Point d’orgue d’une série de prises de position dans le débat public depuis plusieurs mois, le premier ministre, François Bayrou, a déclaré, lors de sa conférence de presse du 15 avril, que l’impératif national était désormais de travailler plus pour produire plus. A l’écouter, si notre pays se trouve dans une situation aussi préoccupante, c’est parce que nous produisons moins que nos voisins du fait que nous travaillons moins qu’eux.

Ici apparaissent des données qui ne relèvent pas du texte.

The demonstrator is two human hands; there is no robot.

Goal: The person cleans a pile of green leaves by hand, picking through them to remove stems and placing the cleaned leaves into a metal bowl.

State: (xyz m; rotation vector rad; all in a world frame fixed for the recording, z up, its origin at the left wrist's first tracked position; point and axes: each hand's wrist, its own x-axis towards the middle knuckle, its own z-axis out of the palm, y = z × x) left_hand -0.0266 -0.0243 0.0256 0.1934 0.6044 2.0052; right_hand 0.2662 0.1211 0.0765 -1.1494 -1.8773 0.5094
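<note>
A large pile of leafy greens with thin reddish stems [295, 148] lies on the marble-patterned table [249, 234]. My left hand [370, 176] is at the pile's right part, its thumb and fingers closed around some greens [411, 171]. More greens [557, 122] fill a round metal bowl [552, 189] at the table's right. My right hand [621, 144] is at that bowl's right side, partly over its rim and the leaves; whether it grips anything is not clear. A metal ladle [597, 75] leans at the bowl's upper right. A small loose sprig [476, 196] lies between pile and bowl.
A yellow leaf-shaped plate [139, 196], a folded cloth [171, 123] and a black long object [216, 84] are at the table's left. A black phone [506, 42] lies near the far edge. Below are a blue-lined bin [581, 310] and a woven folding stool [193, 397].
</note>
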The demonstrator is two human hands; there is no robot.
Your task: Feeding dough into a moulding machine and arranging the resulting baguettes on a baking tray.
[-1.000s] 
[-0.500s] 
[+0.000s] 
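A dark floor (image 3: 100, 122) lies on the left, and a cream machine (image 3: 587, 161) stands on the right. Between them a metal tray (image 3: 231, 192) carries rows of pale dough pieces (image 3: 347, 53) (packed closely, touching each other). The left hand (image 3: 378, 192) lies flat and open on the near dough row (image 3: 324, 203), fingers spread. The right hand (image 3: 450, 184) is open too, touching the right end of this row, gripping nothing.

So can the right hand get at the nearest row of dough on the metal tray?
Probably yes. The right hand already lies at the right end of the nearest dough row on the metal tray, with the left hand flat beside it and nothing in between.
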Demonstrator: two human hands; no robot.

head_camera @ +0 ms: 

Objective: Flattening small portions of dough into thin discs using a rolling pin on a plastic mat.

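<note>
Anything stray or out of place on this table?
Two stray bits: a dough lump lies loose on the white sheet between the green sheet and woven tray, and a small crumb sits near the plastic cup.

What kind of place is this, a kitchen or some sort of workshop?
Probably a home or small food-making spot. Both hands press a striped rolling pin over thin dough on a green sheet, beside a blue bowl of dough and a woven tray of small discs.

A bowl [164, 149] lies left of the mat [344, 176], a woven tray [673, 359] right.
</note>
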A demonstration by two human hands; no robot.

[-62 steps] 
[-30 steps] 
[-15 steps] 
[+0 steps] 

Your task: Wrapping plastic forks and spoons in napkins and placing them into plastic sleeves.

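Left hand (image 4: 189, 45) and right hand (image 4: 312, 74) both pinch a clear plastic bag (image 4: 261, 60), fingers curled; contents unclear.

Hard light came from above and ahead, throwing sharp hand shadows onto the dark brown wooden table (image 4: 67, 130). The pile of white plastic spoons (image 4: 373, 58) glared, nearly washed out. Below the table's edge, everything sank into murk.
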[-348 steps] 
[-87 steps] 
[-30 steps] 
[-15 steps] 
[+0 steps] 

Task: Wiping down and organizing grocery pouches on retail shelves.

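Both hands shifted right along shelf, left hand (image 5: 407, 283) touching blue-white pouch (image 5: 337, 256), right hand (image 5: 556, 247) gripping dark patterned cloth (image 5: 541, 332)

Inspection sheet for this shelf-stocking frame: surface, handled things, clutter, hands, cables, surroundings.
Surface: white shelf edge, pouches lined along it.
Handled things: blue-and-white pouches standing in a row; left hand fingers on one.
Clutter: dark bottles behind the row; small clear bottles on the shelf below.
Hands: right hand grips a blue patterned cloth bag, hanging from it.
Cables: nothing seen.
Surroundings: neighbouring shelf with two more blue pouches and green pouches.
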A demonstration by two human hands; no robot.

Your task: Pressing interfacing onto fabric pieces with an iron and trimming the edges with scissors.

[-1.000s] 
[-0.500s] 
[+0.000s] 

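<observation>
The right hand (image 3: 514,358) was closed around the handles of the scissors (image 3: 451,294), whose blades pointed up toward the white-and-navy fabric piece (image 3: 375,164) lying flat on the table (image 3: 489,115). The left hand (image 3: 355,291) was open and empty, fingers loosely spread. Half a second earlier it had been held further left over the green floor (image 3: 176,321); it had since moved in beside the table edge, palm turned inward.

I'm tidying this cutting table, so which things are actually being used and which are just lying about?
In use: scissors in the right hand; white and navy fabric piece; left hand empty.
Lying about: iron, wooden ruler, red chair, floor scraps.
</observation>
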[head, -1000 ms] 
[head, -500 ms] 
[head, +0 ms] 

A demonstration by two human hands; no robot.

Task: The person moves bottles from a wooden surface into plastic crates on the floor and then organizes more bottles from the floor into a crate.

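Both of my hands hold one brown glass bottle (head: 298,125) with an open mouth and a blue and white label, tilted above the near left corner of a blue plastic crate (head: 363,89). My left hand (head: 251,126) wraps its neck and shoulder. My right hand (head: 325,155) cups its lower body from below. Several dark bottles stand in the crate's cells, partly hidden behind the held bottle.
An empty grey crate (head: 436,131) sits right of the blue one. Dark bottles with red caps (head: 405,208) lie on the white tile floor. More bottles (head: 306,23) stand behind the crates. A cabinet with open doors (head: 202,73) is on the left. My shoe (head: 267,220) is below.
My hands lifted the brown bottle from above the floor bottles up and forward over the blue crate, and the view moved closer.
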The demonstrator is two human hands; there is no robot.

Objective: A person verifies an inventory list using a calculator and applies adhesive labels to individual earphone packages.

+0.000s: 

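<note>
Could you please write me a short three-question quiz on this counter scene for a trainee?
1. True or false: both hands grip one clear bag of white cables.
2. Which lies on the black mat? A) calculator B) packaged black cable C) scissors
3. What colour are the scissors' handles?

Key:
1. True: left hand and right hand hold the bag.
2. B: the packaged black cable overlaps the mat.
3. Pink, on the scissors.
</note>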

Que répondre à cette argumentation qui semble à première vue relever du bon sens ? D’abord que l’indicateur mobilisé, le produit intérieur brut (PIB), présente de nombreuses limites et ne reflète pas la richesse : une société peut avoir un gros PIB mais un patrimoine naturel dévasté, et être ravagée par les inégalités. Par ailleurs, la nature et la qualité de ce que nous produisons importent plus que la quantité. Or, à quelques exceptions près, la France est spécialisée sur des productions de moyenne gamme, qui sont peu concurrentielles avec celles, plus « haut de gamme » ou moins chères, de nos voisins.
La faiblesse de notre PIB par habitant s’explique-t-elle par le nombre d’heures de travail ? Selon l’Organisation de coopération et de développement économiques (OCDE), les Français ayant un emploi travaillent plus en durée annuelle que les Allemands, les Danois, les Néerlandais ou les Luxembourgeois. Pour mémoire, les pays où l’on travaille le plus sont, dans l’ordre décroissant, le Mexique, le Costa Rica, le Chili et la Grèce.
Fort déni des responsables politiques
La quantité de travail ne signifie rien : c’est la productivité qui compte. Alors, certes, la France est aujourd’hui moins productive qu’auparavant, en raison notamment des emplois maintenus par les entreprises à la suite du Covid-19 et de la forte augmentation de l’apprentissage, comme l’a montré l’Observatoire français des conjonctures économiques (OFCE).
Il n’en reste pas moins que beaucoup d’autres éléments doivent être pris en considération, en plus du nombre d’heures de travail, pour comprendre la mauvaise situation française. On pense en particulier à l’insuffisance des investissements, notamment dans les secteurs de pointe, mais aussi à la faiblesse de la robotisation, de la recherche et développement, ou du niveau de qualification de la population active.